▶ _What is needed_
In your copy, leave out the pictures; write out all the data exactly.

▶ _Data shown_
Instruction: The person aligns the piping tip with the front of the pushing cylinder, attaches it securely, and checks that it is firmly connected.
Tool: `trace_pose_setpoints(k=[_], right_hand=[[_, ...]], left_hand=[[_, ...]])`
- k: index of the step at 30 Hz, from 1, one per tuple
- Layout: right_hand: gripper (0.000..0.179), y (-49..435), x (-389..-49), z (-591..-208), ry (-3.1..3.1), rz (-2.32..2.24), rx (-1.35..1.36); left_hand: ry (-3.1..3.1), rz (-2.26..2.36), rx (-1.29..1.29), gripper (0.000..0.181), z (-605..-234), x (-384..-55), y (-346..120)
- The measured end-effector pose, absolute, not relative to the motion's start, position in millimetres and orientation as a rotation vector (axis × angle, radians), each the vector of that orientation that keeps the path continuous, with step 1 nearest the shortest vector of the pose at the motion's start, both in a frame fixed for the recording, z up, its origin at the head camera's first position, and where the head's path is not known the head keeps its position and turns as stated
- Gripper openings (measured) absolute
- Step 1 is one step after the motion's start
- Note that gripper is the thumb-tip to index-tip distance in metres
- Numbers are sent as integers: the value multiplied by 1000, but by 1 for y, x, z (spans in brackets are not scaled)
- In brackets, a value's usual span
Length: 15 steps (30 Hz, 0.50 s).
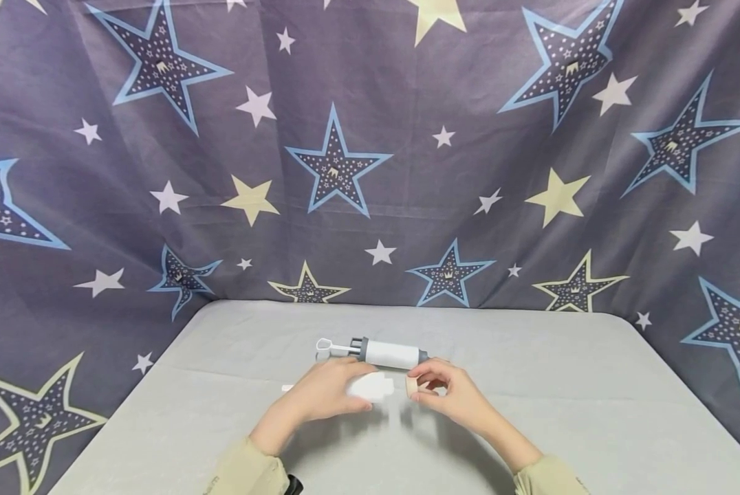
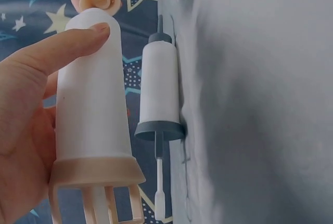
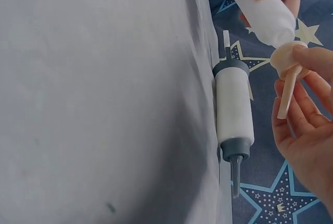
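Note:
My left hand (image 1: 320, 393) grips a white plastic syringe barrel (image 2: 93, 104), its fingers and thumb wrapped round the side. A beige collar with open handle loops (image 2: 99, 172) sits at the barrel's near end in the left wrist view. At the other end, my right hand (image 1: 456, 399) pinches a beige nozzle cap (image 3: 285, 60) between thumb and fingers. The cap's thin spout (image 3: 287, 96) points away from the barrel. In the head view a small gap shows between barrel tip and cap, both held above the table.
Behind the hands, a second white syringe (image 1: 391, 354) with dark grey ends lies sideways on the table, its plunger handle (image 1: 324, 346) to the left. The table (image 1: 531, 350) has a light grey cloth, and a star-patterned curtain (image 1: 407, 227) hangs behind and around it.

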State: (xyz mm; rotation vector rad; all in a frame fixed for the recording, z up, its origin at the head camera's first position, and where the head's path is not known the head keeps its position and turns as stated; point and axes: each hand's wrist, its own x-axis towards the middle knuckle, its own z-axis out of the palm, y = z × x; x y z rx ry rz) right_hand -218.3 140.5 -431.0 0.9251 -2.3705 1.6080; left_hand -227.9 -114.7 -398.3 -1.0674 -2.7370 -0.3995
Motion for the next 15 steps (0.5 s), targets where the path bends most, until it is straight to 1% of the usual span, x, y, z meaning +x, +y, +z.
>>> trace_pose_setpoints(k=[15], right_hand=[[27, 135, -215, -425, -2353, 1623, 878]], left_hand=[[-2653, -336, -1044, 52, -393, -228, -105]])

▶ _Solution to this task_
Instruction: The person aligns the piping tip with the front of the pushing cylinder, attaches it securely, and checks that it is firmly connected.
Tool: `trace_pose_setpoints(k=[_], right_hand=[[_, ...]], left_hand=[[_, ...]])`
- k: index of the step at 30 Hz, from 1, one per tuple
- Layout: right_hand: gripper (0.000..0.179), y (-49..435), x (-389..-49), z (-591..-208), ry (-3.1..3.1), rz (-2.32..2.24), rx (-1.35..1.36); left_hand: ry (-3.1..3.1), rz (-2.26..2.36), rx (-1.29..1.29), gripper (0.000..0.181), z (-605..-234), x (-384..-55), y (-346..120)
- The measured end-effector pose, absolute, not relative to the motion's start, position in millimetres and orientation as a rotation vector (axis × angle, radians), each the vector of that orientation that keeps the path continuous, with step 1 nearest the shortest vector of the pose at the motion's start, both in a frame fixed for the recording, z up, its origin at the head camera's first position, and where the head's path is not known the head keeps its position and turns as stated
- Gripper openings (measured) absolute
- Step 1 is one step after the motion's start
- Note that gripper is the thumb-tip to index-tip distance in metres
- Numbers are sent as integers: the value multiplied by 1000, but by 1 for y, x, z (spans in brackets are not scaled)
- In brackets, a value's usual span
Length: 15 steps (30 Hz, 0.50 s).
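Note:
My left hand (image 1: 320, 393) grips a white plastic syringe barrel (image 2: 93, 104), its fingers and thumb wrapped round the side. A beige collar with open handle loops (image 2: 99, 172) sits at the barrel's near end in the left wrist view. At the other end, my right hand (image 1: 456, 399) pinches a beige nozzle cap (image 3: 285, 60) between thumb and fingers. The cap's thin spout (image 3: 287, 96) points away from the barrel. In the head view a small gap shows between barrel tip and cap, both held above the table.
Behind the hands, a second white syringe (image 1: 391, 354) with dark grey ends lies sideways on the table, its plunger handle (image 1: 324, 346) to the left. The table (image 1: 531, 350) has a light grey cloth, and a star-patterned curtain (image 1: 407, 227) hangs behind and around it.
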
State: (xyz mm; rotation vector rad; all in a frame fixed for the recording, z up, its origin at the head camera's first position, and where the head's path is not known the head keeps its position and turns as stated; point and axes: each hand's wrist, its own x-axis towards the middle knuckle, its own z-axis out of the palm, y = z × x; x y z rx ry rz) right_hand -218.3 140.5 -431.0 0.9251 -2.3705 1.6080; left_hand -227.9 -114.7 -398.3 -1.0674 -2.7370 -0.3995
Motion for the next 15 steps (0.5 s), targets where the path bends most, until it is straight to 1% of the usual span, x, y, z meaning +x, +y, +z.
>>> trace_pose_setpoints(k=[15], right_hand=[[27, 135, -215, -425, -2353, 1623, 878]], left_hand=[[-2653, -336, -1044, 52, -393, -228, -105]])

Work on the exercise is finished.